● Exercise requirements
Report each line of the entries below that has the word "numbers" in it.
[Data extract Boundary: Start]
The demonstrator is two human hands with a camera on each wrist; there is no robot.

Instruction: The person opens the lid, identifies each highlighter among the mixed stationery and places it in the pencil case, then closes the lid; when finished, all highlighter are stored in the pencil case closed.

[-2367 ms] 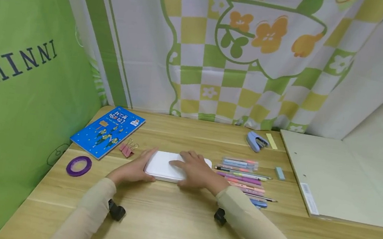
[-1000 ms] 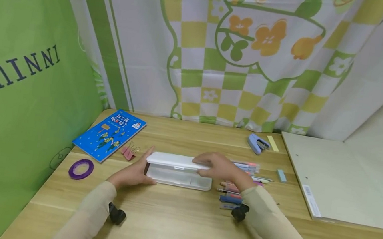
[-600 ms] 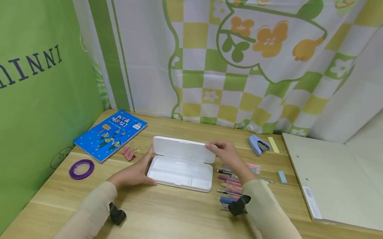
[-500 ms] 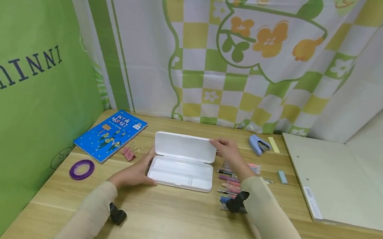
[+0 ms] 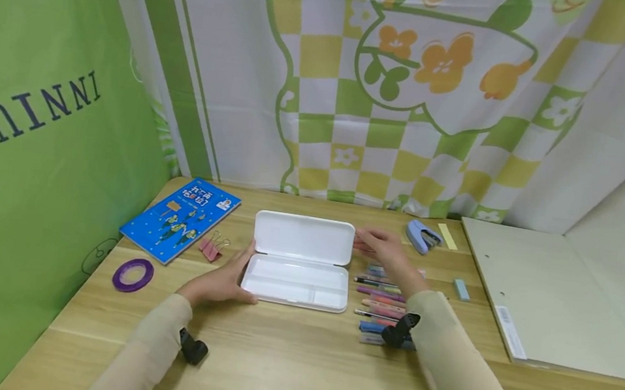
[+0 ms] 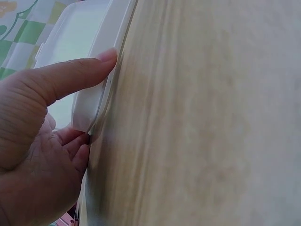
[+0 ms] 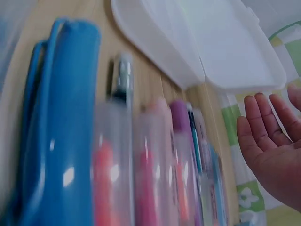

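Observation:
A white pencil case (image 5: 296, 283) lies open on the wooden table (image 5: 290, 363), its lid (image 5: 304, 237) folded back flat. My left hand (image 5: 221, 282) holds the case's left end; in the left wrist view the thumb (image 6: 70, 77) lies along the front rim (image 6: 87, 110) and the fingers curl at the end. My right hand (image 5: 385, 247) hovers just right of the lid, fingers straight, apart from it. In the right wrist view its palm (image 7: 270, 136) is bare beside the lid (image 7: 225, 47). A row of coloured pens (image 5: 385, 297) lies under the right forearm, seen close as pens (image 7: 155, 165).
A blue booklet (image 5: 179, 217), pink binder clips (image 5: 209, 246) and a purple tape roll (image 5: 131, 274) lie to the left. A blue stapler (image 5: 422, 234), a yellow strip (image 5: 445, 234) and a small blue eraser (image 5: 459, 288) lie to the right, beside a large grey board (image 5: 548, 298). Curtains stand close behind.
The case was closed under both hands. My right hand lifted the lid, swung it back flat and has let go. The left hand stayed at the left end.

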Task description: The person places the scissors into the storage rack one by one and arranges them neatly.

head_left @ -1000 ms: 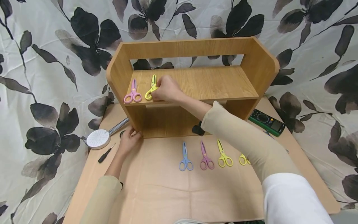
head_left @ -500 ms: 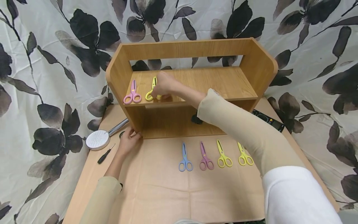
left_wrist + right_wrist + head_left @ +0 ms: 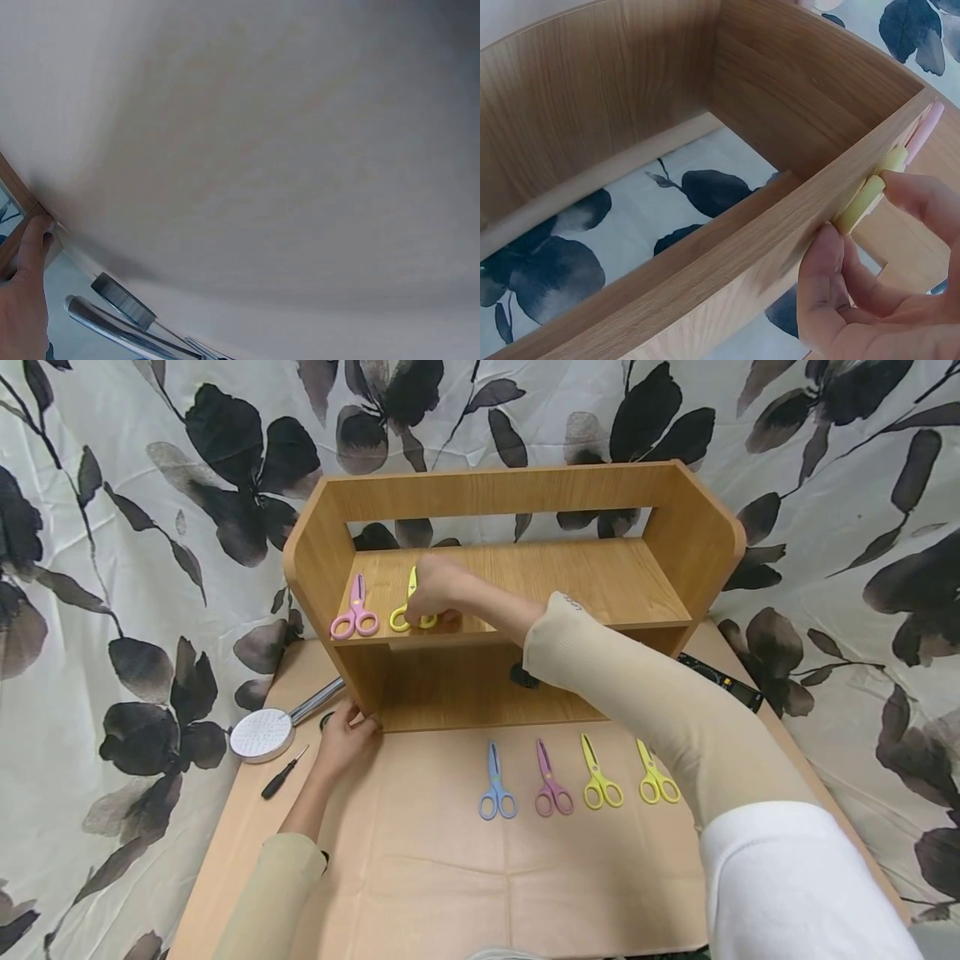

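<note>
A wooden shelf (image 3: 525, 581) stands at the back of the table. On its upper board lie pink scissors (image 3: 355, 614) and, beside them, yellow scissors (image 3: 409, 600). My right hand (image 3: 429, 614) reaches over the board, fingers curled on the yellow scissors' handle. The right wrist view shows the right hand (image 3: 855, 247) with fingers against that yellow handle (image 3: 862, 201) and the thumb under the board's front edge. My left hand (image 3: 360, 720) grips the shelf's lower left corner. In the left wrist view one finger of the left hand (image 3: 34, 247) touches the wood edge.
Blue scissors (image 3: 497, 785), purple scissors (image 3: 552, 781) and two yellow pairs (image 3: 600, 777) (image 3: 657, 777) lie in a row on the table in front of the shelf. A shower head (image 3: 262, 732) and screwdriver (image 3: 283, 774) lie left; a multimeter (image 3: 723, 681) sits right.
My right hand has settled lower on the yellow scissors at the board's front edge. The forearm swung left, uncovering the rightmost yellow scissors on the table. The left hand stayed put.
</note>
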Tool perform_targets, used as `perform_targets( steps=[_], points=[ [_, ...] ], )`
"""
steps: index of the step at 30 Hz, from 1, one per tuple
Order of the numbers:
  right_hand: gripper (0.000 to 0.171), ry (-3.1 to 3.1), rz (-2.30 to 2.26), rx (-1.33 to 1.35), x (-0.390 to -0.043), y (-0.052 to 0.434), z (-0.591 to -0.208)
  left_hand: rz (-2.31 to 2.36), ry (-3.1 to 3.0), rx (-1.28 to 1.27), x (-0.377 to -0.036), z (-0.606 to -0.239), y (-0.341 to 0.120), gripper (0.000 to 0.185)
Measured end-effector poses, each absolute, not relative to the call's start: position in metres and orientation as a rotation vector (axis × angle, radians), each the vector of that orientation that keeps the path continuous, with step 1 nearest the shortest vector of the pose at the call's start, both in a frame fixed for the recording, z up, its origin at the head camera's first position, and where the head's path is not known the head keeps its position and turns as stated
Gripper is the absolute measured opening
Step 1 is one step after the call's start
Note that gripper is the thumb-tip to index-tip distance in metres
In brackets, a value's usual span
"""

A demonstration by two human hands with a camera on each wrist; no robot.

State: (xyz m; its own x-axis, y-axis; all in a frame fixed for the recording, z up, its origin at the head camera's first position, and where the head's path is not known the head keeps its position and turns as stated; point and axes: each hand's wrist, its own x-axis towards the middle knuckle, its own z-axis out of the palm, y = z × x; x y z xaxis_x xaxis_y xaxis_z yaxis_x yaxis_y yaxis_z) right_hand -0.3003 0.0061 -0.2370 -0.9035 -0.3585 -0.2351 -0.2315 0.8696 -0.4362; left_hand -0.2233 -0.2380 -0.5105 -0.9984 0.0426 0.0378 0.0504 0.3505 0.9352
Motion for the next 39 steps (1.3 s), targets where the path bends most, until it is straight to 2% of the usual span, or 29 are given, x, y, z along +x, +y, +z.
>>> perform_targets(
  steps=[18, 26, 29, 30, 33, 39],
  points=[
    [0.028, 2.747, -0.569, -0.452, -0.284, 0.002, -0.232, -1.816, -2.585, -0.090, -0.222, -0.508, -0.245, 0.064],
    [0.034, 2.773, -0.809, -0.622, -0.253, 0.024, -0.243, -1.819, -2.585, -0.096, -0.218, -0.508, -0.248, 0.063],
    [0.019, 2.747, -0.954, -0.654, -0.232, 0.041, -0.255, -1.818, -2.591, -0.105, -0.217, -0.508, -0.249, 0.063],
    [0.026, 2.723, -1.021, -0.662, -0.225, 0.047, -0.261, -1.826, -2.591, -0.100, -0.216, -0.508, -0.248, 0.063],
    [0.063, 2.668, -1.211, -0.663, -0.203, 0.064, -0.280, -1.873, -2.586, -0.090, -0.217, -0.508, -0.249, 0.065],
    [0.067, 2.585, -1.558, -0.614, -0.166, 0.088, -0.342, -1.915, -2.564, -0.086, -0.219, -0.511, -0.250, 0.064]
  ],
)
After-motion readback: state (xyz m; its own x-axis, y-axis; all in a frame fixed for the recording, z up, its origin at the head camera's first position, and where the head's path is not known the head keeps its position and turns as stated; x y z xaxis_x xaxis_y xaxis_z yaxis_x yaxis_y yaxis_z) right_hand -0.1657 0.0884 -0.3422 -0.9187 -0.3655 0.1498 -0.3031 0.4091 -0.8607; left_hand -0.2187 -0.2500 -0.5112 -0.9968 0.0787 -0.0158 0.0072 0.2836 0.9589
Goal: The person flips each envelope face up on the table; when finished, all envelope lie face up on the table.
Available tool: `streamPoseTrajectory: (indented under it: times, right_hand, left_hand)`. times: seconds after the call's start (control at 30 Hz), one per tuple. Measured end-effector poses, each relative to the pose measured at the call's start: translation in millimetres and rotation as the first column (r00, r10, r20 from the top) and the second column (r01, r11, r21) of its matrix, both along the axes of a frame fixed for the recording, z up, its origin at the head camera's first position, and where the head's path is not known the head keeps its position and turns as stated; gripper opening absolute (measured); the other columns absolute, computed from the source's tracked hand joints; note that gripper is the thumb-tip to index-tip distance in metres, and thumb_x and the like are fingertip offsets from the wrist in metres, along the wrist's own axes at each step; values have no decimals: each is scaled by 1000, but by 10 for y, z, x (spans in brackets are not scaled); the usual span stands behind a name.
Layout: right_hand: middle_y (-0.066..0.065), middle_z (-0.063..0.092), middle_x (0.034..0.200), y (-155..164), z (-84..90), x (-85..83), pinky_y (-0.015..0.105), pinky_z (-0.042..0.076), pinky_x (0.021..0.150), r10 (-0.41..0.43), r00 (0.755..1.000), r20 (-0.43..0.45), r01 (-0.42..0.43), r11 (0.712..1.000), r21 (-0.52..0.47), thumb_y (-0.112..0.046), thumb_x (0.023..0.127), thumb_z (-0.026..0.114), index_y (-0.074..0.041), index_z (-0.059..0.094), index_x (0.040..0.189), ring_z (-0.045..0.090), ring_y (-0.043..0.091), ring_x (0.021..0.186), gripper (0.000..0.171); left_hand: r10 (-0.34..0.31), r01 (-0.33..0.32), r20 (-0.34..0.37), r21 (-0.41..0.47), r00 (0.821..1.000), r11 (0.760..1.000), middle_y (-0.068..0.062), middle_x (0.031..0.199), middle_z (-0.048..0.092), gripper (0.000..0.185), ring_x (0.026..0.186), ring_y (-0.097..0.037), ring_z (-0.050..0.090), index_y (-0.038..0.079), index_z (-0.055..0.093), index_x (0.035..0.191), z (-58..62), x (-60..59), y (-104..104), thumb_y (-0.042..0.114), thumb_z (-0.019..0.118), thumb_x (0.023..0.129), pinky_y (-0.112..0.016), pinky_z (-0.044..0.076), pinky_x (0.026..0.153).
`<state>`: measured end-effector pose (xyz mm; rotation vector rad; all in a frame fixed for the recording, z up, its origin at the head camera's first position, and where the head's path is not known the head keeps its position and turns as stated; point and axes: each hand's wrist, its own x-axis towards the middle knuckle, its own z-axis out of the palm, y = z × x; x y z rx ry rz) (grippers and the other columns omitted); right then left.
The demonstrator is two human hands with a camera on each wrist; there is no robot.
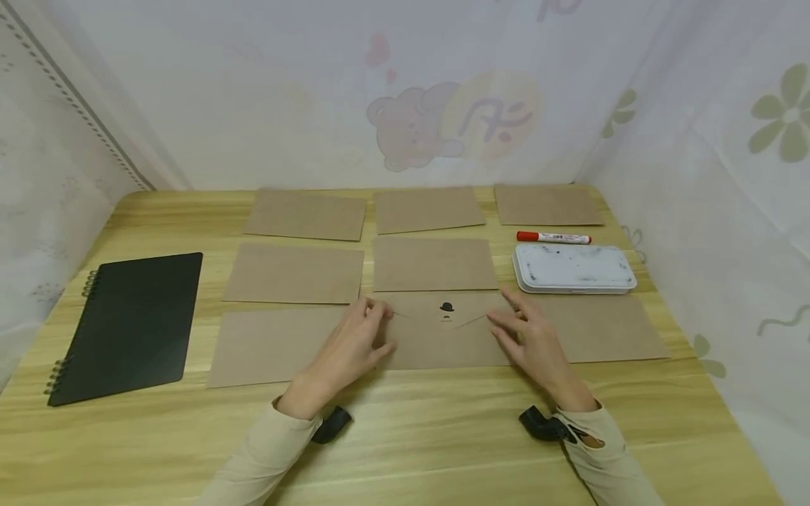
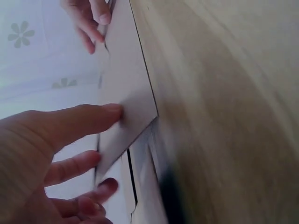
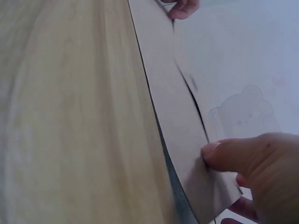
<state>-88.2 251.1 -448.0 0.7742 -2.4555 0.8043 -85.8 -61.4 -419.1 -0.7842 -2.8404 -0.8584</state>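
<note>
A brown kraft-paper envelope (image 1: 436, 344) lies in front of me, with a small black bowler hat and moustache print on it and thin dark flap edges to either side. At its left end my left hand (image 1: 351, 341) holds it, the thumb (image 2: 100, 116) on the face and the other fingers around the edge. My right hand (image 1: 531, 341) grips the opposite end. In the right wrist view that thumb (image 3: 224, 156) presses near the flap edge, with fingertips partly hidden behind the paper.
Several more brown envelopes (image 1: 297, 274) lie in rows around it. A black spiral notebook (image 1: 129, 327) is at the left. On the right, a white tin case (image 1: 574, 268) overlaps one envelope, below a red-capped marker (image 1: 553, 237). A patterned curtain (image 1: 253, 91) borders the wooden table.
</note>
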Motion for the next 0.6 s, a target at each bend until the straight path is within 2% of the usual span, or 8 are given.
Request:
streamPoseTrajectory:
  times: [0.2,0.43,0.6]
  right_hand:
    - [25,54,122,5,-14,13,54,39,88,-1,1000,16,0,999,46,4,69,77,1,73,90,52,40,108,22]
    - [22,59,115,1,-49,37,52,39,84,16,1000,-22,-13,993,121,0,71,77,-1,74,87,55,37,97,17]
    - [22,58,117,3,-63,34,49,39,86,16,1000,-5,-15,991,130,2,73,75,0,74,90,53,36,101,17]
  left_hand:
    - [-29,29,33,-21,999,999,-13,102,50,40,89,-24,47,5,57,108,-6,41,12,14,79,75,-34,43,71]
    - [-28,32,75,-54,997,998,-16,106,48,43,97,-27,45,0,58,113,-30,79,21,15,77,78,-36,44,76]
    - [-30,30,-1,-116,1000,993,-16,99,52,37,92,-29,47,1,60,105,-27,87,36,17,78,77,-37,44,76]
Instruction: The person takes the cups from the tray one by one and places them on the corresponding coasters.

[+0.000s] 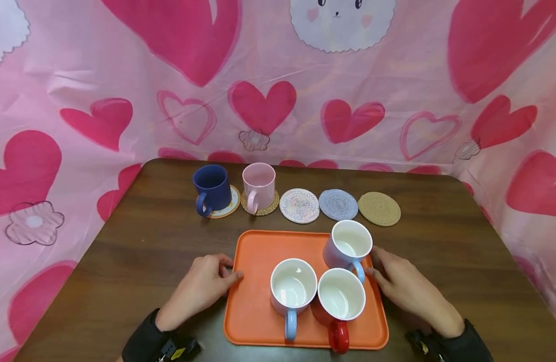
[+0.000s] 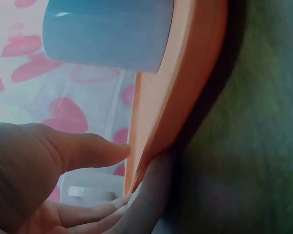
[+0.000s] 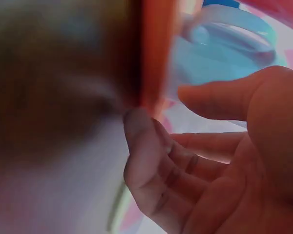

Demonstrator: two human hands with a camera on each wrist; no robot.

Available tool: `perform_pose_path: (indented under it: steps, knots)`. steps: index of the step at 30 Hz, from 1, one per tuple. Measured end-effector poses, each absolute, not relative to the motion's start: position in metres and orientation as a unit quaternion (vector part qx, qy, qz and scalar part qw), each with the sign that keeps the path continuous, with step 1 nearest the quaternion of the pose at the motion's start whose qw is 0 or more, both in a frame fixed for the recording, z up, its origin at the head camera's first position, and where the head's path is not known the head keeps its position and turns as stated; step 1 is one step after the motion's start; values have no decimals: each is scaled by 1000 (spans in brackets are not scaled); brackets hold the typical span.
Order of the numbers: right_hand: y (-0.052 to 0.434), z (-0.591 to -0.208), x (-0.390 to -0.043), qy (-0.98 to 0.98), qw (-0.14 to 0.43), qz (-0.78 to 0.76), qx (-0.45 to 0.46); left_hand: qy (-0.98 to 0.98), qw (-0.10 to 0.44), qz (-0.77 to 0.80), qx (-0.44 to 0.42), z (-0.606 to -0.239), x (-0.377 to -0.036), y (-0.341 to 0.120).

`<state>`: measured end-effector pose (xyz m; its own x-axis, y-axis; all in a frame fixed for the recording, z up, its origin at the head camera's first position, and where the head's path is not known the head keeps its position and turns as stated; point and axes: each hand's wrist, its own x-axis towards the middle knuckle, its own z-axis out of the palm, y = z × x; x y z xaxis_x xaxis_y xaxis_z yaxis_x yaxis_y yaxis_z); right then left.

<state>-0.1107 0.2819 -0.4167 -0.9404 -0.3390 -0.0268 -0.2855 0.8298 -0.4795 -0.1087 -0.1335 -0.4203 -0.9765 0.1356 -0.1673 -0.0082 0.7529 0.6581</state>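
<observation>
An orange tray [image 1: 252, 301] lies flat on the dark wooden surface [image 1: 441, 241], and both hands sit at its side edges. The left hand [image 1: 201, 286] has its thumb tip at the left rim with the fingers tucked low against the edge; the left wrist view shows the fingers under the rim and the thumb just above it, so the grip looks only begun, a loose pinch and not a firm clamp. The right hand [image 1: 409, 289] meets the right rim in the same way, thumb over and fingers curling under, partly open. Three mugs stand on the tray, all crowded toward its right half: a lilac mug with a blue handle [image 1: 347, 245] at the right edge, a white mug with a blue handle [image 1: 293, 289] in the middle, and a red mug [image 1: 340, 301] touching it near the front. That crowding is the main risk: the load sits heavier on the right, so an uneven lift could tip the tray and send the mugs sliding or knocking together, and the smooth tray floor would probably not hold them. The lilac mug stands very close to the right thumb, which could nudge it. Beyond the tray, a navy mug [image 1: 211, 188] and a pink mug [image 1: 258, 186] sit on coasters, with three bare coasters [image 1: 338, 204] beside them, close enough to be struck if the tray swings forward.
</observation>
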Motion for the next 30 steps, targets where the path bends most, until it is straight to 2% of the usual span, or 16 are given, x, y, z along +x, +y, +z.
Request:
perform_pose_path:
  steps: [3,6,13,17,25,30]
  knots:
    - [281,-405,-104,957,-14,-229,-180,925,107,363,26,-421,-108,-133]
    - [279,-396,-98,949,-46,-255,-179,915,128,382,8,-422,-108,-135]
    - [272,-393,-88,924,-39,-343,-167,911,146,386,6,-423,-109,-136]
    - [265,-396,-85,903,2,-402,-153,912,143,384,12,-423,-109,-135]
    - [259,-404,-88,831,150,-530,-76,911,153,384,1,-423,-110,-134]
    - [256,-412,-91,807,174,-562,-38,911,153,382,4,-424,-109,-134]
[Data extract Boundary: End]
● Reply
Order of the numbers:
Order of the numbers: right_hand: y (-0.052 to 0.434), z (-0.591 to -0.208), x (-0.390 to -0.043), qy (-0.98 to 0.98), qw (-0.14 to 0.43), qz (-0.78 to 0.76), qx (-0.45 to 0.46); left_hand: qy (-0.98 to 0.98), qw (-0.10 to 0.44), qz (-0.77 to 0.80), qx (-0.44 to 0.42), z (-0.606 to -0.239), x (-0.377 to -0.036), y (-0.341 to 0.120).

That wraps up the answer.